Bien sûr, impossible d’évoquer l’échec d’OKC sans parler du coaching. D’abord, il y a eu Scott Brooks qui, sans avoir des systèmes révolutionnaires, arrivait à se faire respecter et à former les jeunes talents en se basant sur une grosse défense et des leaders de vestiaire comme Kendrick pour mener OKC vers les sommets, ou du moins proche de ceux-ci. Le Gros Perk joue le rôle du mauvais flic gueulard qui n’hésite pas à appeler ses coéquipiers “cupcakes” durant les entraînements quand ça ne joue pas assez dur. Finalement, Scotty quitte le Thunder en fin de saison 2015 à l’issue d’une campagne sans Playoffs à cause d’une longue blessure au pied pour Kevin Durant. Et là, sur le banc des accusés coachs débarque Billy Donovan, entraîneur universitaire réputé pour ses deux titres de champion NCAA avec Florida et ses systèmes offensifs efficaces. Le problème, c’est qu’on ne verra jamais ces dits systèmes en NBA, privilégiant ceux de son prédécesseur qui selon lui, sont plus adaptés à l’effectif dont il dispose. Dès la première saison, même si les résultats sont bons, le fond de jeu proposé et les rotations posent question. Sortir ses deux stars au même moment et prendre automatiquement -15 en début de deuxième quart-temps ? C’est le quotidien pour OKC et les années vont se suivre et se ressembler. Même avec l’arrivée de Paul George, la balle ne circule pas et les coupes au panier sont plutôt rares. Alors à qui la faute ? Bilou ? Oui, en partie pour s’être éloigné de ses principes de base en cédant à toutes les demandes de ses stars pour leur laisser carte blanche pendant que les autres doivent se contenter de faire le sale boulot en fermant leur gueule. Russell Westbrook ? Sûrement un peu aussi, son besoin de sentir le cuir dans ses mains n’a pas aidé à développer un système basé sur le partage de la balle. Sam Presti ? Un peu pour n’avoir jamais tenté de faire confiance Mo Cheeks, assistant depuis dix ans et adulé par les joueurs. Et pourtant, on sait à quel point un coach choisi par les joueurs peut être bénéfique, demandez plutôt à ce génie de Tyronn Lue.

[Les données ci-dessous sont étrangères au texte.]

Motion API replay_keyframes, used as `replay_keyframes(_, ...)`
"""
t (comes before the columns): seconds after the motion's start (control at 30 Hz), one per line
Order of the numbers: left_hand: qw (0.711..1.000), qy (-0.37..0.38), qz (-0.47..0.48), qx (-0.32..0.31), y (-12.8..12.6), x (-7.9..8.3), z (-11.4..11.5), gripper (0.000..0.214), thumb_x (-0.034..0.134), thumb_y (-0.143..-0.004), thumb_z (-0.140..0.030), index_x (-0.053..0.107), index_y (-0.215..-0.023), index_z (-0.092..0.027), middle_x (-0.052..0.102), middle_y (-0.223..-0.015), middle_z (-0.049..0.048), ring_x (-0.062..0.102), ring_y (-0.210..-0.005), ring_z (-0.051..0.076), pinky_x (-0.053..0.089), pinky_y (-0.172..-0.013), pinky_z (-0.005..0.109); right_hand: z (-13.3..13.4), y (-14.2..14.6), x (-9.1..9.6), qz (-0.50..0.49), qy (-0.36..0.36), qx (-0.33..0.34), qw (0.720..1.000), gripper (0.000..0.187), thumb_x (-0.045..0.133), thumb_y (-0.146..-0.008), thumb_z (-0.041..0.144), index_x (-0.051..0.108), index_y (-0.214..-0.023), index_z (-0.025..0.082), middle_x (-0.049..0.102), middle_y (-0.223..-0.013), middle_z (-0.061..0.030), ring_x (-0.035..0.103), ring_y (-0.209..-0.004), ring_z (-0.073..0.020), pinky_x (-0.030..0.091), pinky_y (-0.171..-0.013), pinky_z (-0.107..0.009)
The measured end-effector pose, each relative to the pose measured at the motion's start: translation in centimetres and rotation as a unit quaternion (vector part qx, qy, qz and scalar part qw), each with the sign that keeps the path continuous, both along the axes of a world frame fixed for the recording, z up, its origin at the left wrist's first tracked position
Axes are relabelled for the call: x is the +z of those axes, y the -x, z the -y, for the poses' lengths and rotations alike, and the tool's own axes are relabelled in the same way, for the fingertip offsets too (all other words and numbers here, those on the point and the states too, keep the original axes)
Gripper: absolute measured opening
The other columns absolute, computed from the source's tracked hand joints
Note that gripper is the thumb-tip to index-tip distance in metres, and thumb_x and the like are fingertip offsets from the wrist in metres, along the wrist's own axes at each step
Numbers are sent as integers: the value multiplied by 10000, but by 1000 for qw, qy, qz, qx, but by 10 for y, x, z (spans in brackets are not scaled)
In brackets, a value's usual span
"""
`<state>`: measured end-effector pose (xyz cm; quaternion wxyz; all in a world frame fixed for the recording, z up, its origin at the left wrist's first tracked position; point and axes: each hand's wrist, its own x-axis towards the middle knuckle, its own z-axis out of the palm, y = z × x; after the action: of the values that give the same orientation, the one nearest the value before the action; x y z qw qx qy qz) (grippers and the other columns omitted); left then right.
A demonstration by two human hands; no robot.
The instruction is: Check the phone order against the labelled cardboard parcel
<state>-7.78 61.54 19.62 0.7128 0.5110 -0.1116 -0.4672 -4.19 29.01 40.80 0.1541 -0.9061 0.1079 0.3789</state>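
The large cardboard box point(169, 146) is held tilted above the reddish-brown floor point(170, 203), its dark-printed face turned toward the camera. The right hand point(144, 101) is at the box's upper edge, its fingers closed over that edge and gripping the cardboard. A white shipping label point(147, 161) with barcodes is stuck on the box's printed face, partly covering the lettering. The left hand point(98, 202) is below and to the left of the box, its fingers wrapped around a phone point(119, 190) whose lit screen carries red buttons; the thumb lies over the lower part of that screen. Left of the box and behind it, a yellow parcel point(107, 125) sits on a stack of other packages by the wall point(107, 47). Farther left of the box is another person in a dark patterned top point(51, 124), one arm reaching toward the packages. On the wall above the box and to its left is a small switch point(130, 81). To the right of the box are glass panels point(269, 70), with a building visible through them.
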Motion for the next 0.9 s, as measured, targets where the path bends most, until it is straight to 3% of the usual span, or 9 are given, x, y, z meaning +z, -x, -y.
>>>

Le transfert de Russell Westbrook à Houston marque la fin d’une ère à OKC. Russ, c’était l’âme du Thunder depuis la relocalisation dans les plaines du sud. Le symbole de ce qui restera sans doute longtemps le meilleur jeune trio de l’histoire de la NBA avec trois futurs MVP. une génération dorée qui aurait pu et qui aurait dû cimenter son nom au Panthéon des grandes équipes. Seulement, lorsque dans dix ans une conversation commencera par la phrase “Ah le Thunder des années 2010, quelle grosse team quand même”, la réponse commencera obligatoirement par “Oui, mais…”.